* _WHAT IS EXPECTED_: Your answer is the lines below, exactly, from the one that contains "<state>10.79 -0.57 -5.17" through the one that contains "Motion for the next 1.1", both included.

* _EXTRACTED DATA_:
*** Begin section ***

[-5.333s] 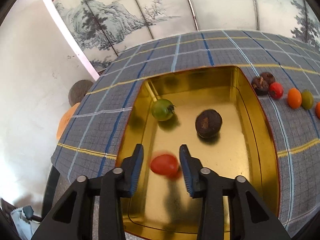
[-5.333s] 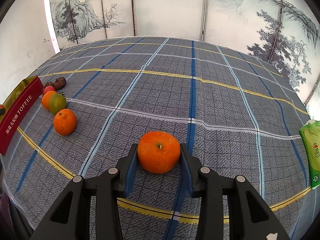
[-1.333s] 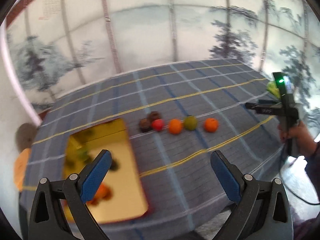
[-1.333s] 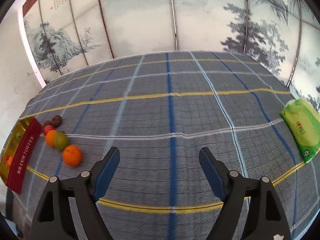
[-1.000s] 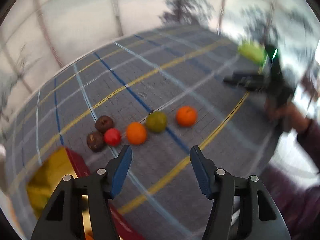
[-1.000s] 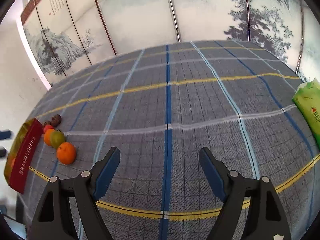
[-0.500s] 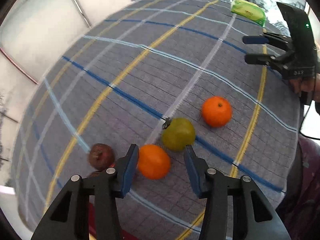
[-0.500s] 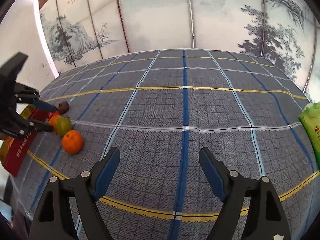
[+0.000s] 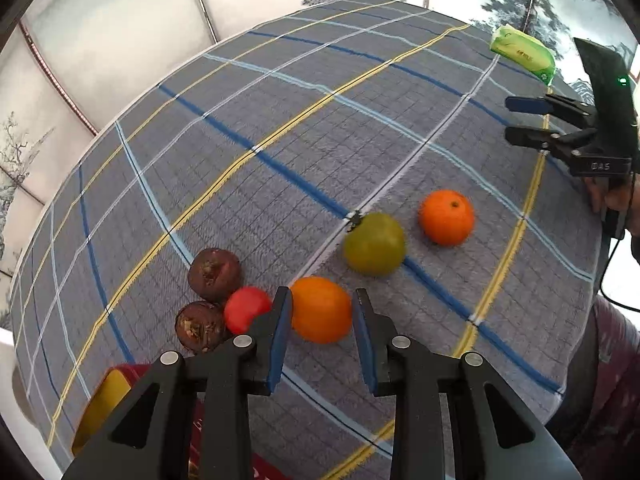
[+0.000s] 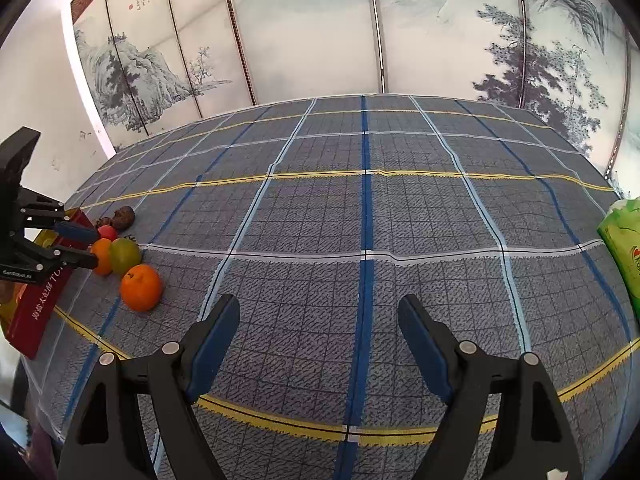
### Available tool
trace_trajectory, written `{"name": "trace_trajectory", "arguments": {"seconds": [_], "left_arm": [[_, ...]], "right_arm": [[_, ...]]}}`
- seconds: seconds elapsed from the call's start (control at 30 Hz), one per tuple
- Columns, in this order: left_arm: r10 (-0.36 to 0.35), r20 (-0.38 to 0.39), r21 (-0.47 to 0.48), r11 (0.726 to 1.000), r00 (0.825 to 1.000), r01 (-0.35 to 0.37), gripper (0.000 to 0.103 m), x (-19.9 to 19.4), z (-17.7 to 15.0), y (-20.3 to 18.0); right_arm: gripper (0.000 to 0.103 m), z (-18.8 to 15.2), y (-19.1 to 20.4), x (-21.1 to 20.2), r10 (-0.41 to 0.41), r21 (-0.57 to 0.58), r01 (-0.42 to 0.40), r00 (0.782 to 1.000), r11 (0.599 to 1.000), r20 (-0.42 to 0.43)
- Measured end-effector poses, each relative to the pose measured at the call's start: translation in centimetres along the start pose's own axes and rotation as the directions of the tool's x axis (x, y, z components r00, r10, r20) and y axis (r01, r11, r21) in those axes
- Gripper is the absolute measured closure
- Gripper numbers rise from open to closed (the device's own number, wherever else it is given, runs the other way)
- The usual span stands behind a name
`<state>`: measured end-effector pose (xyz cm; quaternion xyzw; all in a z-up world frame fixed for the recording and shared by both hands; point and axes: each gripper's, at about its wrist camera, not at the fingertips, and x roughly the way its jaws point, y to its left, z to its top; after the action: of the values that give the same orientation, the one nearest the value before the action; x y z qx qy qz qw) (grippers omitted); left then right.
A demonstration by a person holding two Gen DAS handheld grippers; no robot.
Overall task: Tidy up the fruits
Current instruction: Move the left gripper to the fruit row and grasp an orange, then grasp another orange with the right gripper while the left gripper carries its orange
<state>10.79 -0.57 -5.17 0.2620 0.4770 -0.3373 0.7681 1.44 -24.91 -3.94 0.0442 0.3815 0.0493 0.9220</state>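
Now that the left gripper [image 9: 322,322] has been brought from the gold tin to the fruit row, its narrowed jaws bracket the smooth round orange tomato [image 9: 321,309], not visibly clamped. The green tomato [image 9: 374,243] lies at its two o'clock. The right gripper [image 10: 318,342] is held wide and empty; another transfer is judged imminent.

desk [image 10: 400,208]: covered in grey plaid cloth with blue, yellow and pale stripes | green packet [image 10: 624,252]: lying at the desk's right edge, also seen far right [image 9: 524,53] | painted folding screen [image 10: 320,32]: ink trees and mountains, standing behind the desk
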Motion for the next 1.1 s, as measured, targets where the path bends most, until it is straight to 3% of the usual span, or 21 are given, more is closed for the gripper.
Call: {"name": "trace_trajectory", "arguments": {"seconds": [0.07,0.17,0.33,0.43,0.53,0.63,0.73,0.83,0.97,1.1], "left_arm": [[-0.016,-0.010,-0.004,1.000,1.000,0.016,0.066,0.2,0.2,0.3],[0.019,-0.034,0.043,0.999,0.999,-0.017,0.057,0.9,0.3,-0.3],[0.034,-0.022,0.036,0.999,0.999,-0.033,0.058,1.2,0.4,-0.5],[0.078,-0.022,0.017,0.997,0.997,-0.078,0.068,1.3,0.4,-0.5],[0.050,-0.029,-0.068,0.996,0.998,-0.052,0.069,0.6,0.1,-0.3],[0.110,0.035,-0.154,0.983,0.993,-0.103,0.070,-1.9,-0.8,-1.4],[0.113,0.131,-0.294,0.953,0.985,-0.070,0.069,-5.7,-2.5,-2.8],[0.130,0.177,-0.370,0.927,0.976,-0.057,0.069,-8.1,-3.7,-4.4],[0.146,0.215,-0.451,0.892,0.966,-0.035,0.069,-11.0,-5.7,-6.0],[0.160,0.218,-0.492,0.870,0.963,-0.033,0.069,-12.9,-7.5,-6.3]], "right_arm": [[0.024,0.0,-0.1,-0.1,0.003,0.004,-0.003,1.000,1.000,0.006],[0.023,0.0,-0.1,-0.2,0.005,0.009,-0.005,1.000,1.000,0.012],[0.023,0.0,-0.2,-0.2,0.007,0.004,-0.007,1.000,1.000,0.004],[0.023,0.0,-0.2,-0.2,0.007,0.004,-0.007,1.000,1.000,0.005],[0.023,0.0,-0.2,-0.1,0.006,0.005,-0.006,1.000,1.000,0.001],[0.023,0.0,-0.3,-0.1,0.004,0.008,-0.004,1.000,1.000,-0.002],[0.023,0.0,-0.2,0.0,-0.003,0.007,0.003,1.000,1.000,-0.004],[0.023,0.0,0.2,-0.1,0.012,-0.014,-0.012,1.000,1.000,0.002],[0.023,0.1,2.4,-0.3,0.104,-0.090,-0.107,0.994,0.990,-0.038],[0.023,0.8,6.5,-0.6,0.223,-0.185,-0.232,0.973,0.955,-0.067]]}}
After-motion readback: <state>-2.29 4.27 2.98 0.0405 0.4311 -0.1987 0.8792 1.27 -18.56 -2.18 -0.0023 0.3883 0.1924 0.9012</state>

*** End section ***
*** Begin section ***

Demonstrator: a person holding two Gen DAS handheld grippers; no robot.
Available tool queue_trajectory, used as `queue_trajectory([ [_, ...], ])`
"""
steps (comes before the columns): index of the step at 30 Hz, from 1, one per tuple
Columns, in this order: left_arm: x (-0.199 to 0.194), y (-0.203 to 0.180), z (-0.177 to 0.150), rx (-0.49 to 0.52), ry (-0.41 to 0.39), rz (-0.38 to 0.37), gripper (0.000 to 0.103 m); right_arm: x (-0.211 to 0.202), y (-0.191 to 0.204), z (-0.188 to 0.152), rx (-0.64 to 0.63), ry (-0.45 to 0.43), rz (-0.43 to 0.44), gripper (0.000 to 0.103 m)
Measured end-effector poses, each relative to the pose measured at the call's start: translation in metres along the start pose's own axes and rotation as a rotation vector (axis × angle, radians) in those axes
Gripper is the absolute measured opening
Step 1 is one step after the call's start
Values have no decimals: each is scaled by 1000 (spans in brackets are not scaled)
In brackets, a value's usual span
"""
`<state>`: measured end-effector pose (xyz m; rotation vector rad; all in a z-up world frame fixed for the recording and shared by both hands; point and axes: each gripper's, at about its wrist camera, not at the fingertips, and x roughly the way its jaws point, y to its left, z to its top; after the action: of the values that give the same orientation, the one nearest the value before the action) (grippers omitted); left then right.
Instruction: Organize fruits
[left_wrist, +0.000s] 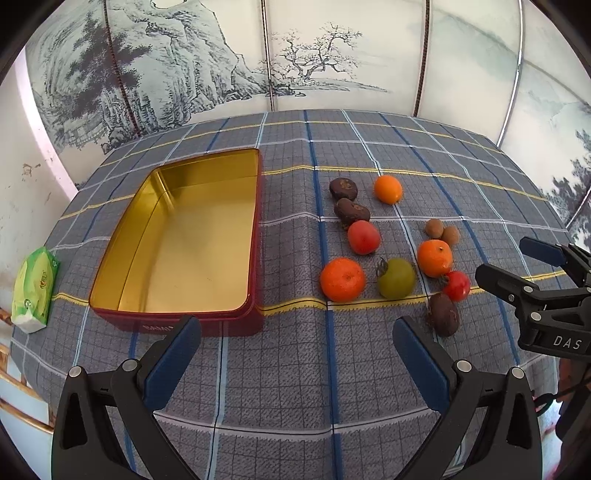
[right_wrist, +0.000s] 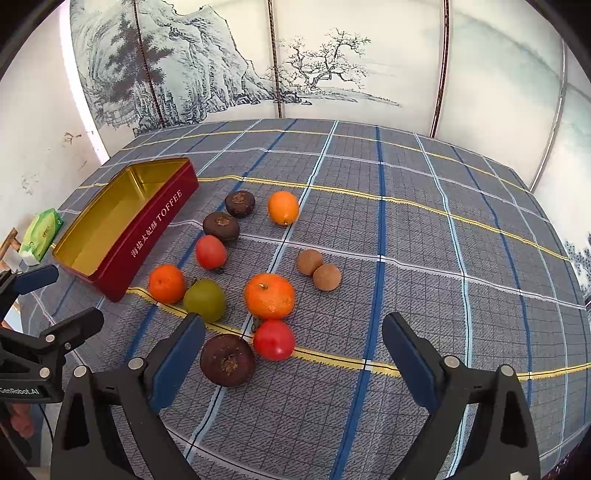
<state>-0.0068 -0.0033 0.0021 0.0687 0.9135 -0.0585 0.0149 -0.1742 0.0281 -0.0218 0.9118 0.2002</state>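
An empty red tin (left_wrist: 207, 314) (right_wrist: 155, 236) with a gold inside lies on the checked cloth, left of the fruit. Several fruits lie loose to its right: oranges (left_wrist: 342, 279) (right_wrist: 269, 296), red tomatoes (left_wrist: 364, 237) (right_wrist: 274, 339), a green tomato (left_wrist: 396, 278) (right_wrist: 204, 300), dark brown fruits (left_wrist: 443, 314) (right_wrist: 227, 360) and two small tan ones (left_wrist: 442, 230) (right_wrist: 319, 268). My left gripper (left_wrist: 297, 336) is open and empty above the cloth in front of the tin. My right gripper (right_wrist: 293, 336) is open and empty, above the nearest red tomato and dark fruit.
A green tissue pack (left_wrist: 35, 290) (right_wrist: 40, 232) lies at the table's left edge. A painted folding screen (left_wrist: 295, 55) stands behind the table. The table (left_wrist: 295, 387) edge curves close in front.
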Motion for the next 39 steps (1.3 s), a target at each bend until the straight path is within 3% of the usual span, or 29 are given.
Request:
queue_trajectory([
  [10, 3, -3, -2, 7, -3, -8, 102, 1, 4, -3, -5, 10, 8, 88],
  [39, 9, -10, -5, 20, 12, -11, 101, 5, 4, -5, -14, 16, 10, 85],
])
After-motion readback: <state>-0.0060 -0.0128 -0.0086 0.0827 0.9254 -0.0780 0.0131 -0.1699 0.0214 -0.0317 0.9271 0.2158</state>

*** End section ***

* _RESPONSE_:
<state>10.79 -0.57 -5.17 0.2620 0.4770 -0.3373 0.7681 1.44 -24.91 -3.94 0.0442 0.3815 0.0493 0.9220</state>
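Now that the left gripper [image 9: 322,322] has been brought from the gold tin to the fruit row, its narrowed jaws bracket the smooth round orange tomato [image 9: 321,309], not visibly clamped. The green tomato [image 9: 374,243] lies at its two o'clock. The right gripper [image 10: 318,342] is held wide and empty; another transfer is judged imminent.

desk [image 10: 400,208]: covered in grey plaid cloth with blue, yellow and pale stripes | green packet [image 10: 624,252]: lying at the desk's right edge, also seen far right [image 9: 524,53] | painted folding screen [image 10: 320,32]: ink trees and mountains, standing behind the desk
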Motion for the next 1.1 s, as measured, targets where the path bends most, until it is straight to 3% of the usual span, or 21 are given, more is closed for the gripper.

No further answer is required.